Collection entries:

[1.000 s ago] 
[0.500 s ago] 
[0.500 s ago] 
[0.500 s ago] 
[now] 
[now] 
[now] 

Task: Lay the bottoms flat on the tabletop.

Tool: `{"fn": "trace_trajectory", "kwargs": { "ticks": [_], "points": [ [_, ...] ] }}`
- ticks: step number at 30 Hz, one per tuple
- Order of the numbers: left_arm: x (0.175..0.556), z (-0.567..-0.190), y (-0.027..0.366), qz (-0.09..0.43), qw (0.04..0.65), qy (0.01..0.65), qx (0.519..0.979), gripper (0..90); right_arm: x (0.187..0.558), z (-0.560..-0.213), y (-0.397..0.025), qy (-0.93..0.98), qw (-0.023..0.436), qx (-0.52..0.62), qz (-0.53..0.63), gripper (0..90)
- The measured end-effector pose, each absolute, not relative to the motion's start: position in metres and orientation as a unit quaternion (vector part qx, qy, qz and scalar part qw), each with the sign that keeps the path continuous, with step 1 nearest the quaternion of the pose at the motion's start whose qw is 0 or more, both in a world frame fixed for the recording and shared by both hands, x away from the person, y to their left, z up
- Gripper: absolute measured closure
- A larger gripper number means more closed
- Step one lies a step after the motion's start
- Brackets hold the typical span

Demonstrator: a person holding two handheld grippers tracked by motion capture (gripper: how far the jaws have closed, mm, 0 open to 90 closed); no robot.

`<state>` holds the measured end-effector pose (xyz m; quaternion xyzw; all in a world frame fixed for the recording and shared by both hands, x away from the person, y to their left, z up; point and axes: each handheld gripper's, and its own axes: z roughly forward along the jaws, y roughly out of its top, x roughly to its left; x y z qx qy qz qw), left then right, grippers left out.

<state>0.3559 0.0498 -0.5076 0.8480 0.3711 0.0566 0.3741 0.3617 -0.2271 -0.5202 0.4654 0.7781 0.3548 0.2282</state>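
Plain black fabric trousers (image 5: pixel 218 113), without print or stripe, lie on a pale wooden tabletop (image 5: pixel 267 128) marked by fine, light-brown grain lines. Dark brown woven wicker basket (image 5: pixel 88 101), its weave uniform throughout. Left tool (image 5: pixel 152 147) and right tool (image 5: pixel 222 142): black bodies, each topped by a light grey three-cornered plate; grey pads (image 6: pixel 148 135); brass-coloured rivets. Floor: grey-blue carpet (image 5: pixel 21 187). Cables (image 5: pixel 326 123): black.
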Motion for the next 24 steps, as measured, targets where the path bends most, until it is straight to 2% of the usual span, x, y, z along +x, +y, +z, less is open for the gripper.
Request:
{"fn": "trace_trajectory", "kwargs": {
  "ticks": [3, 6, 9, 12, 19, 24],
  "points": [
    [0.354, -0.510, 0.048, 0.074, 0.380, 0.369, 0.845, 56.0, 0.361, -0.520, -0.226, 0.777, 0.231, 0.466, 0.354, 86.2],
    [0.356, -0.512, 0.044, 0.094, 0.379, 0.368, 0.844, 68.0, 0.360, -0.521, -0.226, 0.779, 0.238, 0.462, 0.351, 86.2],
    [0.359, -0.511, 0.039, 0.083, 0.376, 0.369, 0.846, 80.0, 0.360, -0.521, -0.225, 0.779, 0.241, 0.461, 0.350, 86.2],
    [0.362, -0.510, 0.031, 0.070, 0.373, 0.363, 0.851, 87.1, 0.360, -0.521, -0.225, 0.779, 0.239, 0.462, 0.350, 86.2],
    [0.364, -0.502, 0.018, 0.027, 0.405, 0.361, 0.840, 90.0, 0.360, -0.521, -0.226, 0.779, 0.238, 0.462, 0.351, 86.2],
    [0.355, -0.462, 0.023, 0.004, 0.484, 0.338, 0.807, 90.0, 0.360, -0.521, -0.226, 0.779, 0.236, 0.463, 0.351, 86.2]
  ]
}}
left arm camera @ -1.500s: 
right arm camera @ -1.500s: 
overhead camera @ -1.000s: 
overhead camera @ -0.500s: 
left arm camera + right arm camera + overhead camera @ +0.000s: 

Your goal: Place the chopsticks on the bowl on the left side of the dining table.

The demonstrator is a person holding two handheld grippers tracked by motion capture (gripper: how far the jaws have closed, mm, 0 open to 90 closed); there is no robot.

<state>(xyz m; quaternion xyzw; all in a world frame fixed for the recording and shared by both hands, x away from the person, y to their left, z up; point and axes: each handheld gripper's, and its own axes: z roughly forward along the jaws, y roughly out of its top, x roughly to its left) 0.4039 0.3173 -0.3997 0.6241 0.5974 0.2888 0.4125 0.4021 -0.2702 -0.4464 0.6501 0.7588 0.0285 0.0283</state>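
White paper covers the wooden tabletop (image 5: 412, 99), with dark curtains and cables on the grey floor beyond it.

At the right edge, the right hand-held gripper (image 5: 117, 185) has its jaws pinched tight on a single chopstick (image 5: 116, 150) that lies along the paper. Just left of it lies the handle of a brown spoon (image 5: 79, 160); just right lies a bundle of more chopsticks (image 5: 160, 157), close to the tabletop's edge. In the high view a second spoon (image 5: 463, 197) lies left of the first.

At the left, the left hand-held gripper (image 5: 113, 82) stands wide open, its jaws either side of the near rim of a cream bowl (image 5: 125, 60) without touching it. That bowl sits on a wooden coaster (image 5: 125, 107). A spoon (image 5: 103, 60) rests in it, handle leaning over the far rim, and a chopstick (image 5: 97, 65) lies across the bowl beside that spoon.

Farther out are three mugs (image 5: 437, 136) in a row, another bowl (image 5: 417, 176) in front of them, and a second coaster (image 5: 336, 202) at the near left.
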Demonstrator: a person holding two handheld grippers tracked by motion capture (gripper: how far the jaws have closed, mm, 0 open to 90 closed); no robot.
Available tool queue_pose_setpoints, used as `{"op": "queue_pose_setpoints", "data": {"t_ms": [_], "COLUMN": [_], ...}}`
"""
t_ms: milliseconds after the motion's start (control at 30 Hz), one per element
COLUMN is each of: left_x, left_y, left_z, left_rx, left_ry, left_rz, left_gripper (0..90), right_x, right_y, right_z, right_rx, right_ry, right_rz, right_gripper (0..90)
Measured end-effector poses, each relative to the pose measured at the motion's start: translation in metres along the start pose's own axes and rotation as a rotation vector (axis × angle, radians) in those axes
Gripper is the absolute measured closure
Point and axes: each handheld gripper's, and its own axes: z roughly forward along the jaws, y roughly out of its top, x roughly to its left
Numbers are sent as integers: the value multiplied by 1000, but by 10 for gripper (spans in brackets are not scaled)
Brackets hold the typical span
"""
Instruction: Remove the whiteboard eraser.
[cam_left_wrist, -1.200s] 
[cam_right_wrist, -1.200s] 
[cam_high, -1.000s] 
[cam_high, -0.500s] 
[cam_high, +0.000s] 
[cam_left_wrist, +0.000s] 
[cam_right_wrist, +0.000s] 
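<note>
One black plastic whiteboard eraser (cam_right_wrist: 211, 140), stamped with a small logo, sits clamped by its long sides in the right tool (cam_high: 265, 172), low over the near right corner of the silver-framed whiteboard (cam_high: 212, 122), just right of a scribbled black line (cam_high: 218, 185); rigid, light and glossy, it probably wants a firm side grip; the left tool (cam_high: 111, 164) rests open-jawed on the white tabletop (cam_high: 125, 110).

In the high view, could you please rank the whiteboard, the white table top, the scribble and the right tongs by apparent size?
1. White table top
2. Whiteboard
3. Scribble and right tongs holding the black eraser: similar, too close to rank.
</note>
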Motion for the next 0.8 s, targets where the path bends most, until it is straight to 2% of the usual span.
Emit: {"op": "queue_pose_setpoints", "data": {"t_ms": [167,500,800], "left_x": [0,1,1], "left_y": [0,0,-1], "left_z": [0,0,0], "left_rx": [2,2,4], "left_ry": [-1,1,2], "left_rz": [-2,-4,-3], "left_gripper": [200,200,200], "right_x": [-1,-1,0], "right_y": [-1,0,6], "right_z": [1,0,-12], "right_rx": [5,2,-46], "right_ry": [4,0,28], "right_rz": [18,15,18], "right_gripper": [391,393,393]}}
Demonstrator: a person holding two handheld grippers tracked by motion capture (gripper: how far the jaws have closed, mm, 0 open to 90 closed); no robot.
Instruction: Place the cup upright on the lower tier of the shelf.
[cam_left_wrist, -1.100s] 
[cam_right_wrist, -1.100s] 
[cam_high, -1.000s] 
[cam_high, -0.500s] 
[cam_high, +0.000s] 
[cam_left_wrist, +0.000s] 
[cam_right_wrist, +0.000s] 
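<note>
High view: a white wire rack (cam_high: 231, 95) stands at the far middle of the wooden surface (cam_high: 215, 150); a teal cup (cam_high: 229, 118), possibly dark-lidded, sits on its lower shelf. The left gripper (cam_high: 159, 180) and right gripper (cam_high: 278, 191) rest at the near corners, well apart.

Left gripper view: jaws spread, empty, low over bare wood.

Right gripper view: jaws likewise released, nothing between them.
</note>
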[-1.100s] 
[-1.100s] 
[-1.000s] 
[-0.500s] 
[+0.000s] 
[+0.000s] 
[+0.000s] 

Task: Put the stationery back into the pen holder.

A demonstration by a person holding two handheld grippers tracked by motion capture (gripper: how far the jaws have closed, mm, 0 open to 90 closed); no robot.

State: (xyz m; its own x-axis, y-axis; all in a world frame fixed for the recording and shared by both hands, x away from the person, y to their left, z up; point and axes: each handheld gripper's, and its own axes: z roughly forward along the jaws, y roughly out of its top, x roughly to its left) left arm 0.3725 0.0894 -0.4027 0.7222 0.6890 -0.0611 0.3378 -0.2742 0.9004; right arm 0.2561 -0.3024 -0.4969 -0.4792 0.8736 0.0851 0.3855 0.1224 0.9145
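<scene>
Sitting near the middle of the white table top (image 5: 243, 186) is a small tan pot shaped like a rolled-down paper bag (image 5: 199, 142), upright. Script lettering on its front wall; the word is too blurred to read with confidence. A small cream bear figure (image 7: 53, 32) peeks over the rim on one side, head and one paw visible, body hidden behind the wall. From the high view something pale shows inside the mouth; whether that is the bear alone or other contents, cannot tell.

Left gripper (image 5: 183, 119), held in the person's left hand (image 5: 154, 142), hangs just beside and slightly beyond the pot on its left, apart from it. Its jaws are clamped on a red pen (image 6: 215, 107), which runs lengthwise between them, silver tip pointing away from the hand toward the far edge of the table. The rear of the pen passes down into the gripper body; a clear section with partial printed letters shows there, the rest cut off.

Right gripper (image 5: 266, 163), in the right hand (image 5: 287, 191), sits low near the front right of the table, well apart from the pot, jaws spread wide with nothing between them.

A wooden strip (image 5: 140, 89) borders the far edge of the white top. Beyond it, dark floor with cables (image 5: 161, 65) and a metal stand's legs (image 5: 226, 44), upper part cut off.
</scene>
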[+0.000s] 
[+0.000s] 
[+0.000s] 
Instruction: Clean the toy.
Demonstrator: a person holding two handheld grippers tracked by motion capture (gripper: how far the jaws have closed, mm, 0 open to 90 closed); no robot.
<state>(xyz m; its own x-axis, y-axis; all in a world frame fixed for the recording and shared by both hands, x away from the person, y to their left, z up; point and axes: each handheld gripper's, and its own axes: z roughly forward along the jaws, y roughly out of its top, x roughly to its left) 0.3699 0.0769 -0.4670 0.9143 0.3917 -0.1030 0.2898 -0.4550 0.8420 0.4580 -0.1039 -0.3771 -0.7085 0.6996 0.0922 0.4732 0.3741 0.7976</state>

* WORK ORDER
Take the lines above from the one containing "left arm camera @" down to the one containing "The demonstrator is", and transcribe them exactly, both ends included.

* YOUR RESPONSE
left arm camera @ -1.500s: 
right arm camera @ -1.500s: 
overhead camera @ -1.000s: 
overhead camera @ -0.500s: 
left arm camera + right arm camera + overhead camera @ +0.000s: 

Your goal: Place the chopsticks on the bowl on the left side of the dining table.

The demonstrator is a person holding two handheld grippers tracked by motion capture (gripper: how far the jaws have closed, mm, 0 open to 90 closed); there is no robot.

The response has been given in full.